In diesem Vortrag geht es mir darum, (1) Kernthemen der psychedelischen Bewegung seit den 1960er Jahren herauszuarbeiten und innere Widersprüche aufzudecken, die deren Weiterentwicklung bremsen, (2) eine nicht immer ganz ernstgemeinte Typologie von Persönlichkeit der psychedelischen Szene zu entwickeln, um die Vielfalt der Denkweisen und Zugänge im psychedelischen Feld besser zu verstehen, (3) einige Vorschläge zu machen, wie die Weiterentwicklung der psychedelischen Bewegung in Deutschland und weltweit gestaltet werden könnte.

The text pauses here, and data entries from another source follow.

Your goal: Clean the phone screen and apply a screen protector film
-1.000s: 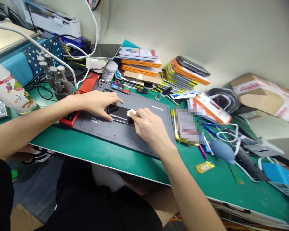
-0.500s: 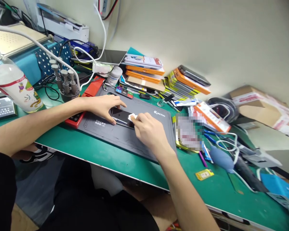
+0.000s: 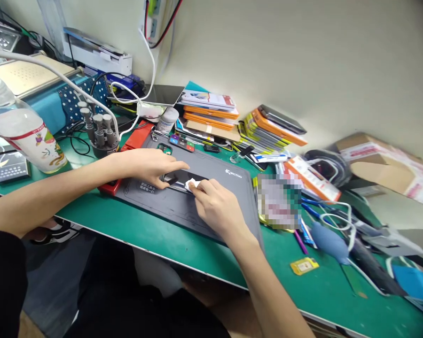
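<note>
A grey mat (image 3: 197,206) lies on the green table (image 3: 155,234), with a dark phone (image 3: 183,180) near its far left. The left hand (image 3: 151,165) presses flat on the phone's left end, fingers together. The right hand (image 3: 216,209) pinches a small white wipe (image 3: 190,184) against the phone's right end.

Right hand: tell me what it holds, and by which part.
The right hand pinches a small white wipe at its near edge, pressing it on the dark phone; the left hand steadies the phone's far end.
</note>
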Motion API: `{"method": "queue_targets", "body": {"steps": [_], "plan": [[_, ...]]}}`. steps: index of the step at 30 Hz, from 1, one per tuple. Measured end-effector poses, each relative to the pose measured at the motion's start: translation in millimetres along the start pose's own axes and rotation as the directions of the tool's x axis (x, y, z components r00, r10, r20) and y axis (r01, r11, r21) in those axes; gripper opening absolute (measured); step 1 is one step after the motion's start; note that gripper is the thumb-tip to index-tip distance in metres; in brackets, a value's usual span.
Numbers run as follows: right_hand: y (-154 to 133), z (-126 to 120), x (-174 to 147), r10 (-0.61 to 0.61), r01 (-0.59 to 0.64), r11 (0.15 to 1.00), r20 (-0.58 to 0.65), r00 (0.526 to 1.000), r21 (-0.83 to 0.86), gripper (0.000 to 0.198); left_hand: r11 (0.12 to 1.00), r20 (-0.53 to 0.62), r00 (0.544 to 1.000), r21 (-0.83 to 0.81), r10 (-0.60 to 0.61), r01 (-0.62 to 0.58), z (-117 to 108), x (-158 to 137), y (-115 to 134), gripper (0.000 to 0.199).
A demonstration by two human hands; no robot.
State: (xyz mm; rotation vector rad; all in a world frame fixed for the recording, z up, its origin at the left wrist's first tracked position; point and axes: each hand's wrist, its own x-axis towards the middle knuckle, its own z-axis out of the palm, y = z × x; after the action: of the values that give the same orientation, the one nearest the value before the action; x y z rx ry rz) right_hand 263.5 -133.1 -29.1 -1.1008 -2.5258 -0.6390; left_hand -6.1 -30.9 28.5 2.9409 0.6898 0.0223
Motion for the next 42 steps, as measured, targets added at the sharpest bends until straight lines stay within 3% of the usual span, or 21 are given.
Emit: {"method": "queue_targets", "body": {"steps": [10,20,28,33,36,42], "plan": [[24.8,20.5,21.9,0.111,-0.116,0.993,0.153,0.982,0.025,0.031,0.995,0.006,1.000,0.098,0.014,-0.015,-3.4,-0.1,7.1,0.062],[3.0,-6.8,-5.2,-0.040,0.042,0.999,0.075,0.996,-0.016,0.033,0.998,-0.010,1.000,0.067,0.008,-0.008,-2.1,1.5,6.8,0.064],[25.8,18.3,38.7,0.054,-0.055,0.998,0.223,0.973,-0.002,0.032,0.999,0.002,0.999,0.041,-0.034,0.034,-1.2,4.2,2.7,0.067],[-0.1,-1.6,6.6,0.011,-0.008,1.000,0.098,0.995,-0.029,0.032,0.999,-0.015,1.000,0.041,-0.009,0.009,3.5,5.1,1.7,0.067],[-7.2,-9.2,-9.5,0.026,-0.025,1.000,0.084,0.996,-0.008,0.033,1.000,-0.034,0.999,0.022,-0.001,0.002,4.4,5.5,2.1,0.070],[11.1,14.6,31.4,0.120,-0.131,0.990,0.200,0.972,0.045,0.034,0.999,-0.010,1.000,0.035,-0.019,0.020,-0.4,6.3,2.9,0.076]]}}
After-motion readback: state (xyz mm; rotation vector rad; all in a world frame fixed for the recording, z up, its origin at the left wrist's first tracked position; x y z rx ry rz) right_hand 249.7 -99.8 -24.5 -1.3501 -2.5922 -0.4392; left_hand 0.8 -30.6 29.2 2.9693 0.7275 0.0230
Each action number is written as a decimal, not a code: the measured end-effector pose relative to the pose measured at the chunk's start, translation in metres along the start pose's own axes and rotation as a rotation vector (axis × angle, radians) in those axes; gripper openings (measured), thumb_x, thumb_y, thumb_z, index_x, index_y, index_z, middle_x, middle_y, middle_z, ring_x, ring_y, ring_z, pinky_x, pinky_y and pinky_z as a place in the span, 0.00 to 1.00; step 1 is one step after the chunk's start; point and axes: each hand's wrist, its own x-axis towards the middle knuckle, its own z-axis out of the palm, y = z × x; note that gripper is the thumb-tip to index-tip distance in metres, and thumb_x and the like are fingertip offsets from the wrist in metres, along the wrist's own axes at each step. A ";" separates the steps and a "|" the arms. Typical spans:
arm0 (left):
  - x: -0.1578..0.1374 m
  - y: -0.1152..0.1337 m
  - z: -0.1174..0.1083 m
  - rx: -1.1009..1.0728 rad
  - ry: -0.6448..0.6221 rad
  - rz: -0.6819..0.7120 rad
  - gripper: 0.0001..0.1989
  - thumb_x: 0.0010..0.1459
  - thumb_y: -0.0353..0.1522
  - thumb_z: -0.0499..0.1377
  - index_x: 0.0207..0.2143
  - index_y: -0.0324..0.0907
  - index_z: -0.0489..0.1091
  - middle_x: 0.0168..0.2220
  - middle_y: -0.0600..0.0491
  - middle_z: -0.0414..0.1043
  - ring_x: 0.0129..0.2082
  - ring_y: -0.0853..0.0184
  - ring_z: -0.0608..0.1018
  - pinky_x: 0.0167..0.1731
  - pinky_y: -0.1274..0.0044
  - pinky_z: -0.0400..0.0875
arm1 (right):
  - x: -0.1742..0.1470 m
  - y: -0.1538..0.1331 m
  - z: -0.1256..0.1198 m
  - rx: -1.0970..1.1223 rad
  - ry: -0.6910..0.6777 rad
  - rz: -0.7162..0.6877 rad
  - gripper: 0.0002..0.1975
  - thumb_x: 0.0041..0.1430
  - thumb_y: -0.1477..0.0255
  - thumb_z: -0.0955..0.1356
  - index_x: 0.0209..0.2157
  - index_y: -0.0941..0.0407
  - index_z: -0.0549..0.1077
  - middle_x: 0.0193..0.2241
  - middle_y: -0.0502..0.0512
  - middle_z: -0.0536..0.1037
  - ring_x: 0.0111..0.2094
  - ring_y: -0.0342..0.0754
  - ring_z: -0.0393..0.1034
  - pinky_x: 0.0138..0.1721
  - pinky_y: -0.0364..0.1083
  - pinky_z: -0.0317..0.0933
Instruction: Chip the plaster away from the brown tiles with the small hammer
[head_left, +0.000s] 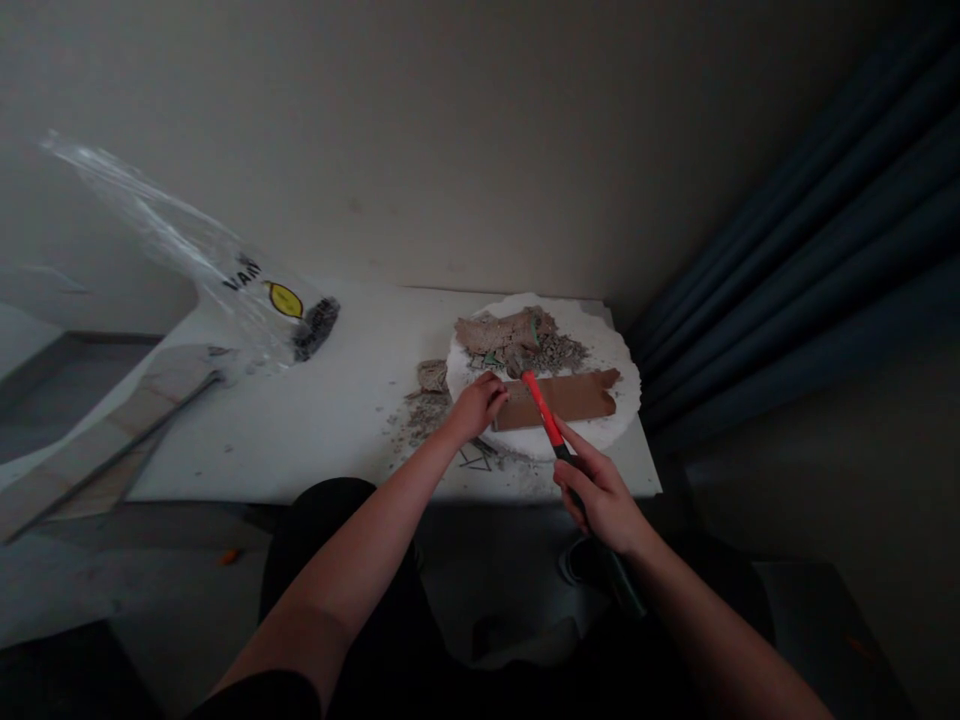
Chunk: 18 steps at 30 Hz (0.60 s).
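My right hand (596, 490) is wrapped round the handle of a hammer (541, 405), red near the head and black lower down. The hammer's head is hard to make out against grey rubble (559, 352). Just left of it, my left hand (480, 405) rests with bent, closed fingers at the left end of a flat brown strip (574, 397) with a ragged right end. What those fingertips hold, if anything, is hidden. Behind the strip, a curved brownish piece (495, 332) lies among crumbs and green bits. All this sits on a round white sheet with a rough edge (628, 385).
The white table (345, 430) carries scattered crumbs and a broken chunk (432, 376) left of the sheet. A clear plastic bag (217, 265) with dark contents stands at the back left. Tile-like planks (112, 440) and a thin dark rod (142, 437) overhang the left edge. Dark curtains (810, 190) hang right.
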 end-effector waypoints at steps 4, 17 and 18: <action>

Dabei glaubt der Autor nicht an eine „entheoscience“, sondern meint, dass die Wissenschaften pluralistisch und vielfältig genug sind, um die faszinierenden subjektiven und gesellschaftlichen Phänomene rund um den Gebrauch von Psychedelika zu beschreiben, zu evaluieren, zu kritisieren (κριτική [τέχνη] (kritikē [téchnē]: [unter-]scheiden‘, ‚trennen‘). Es braucht einfach mehr Humor, Methodik und Geld. Ach so: und Nüchternheit.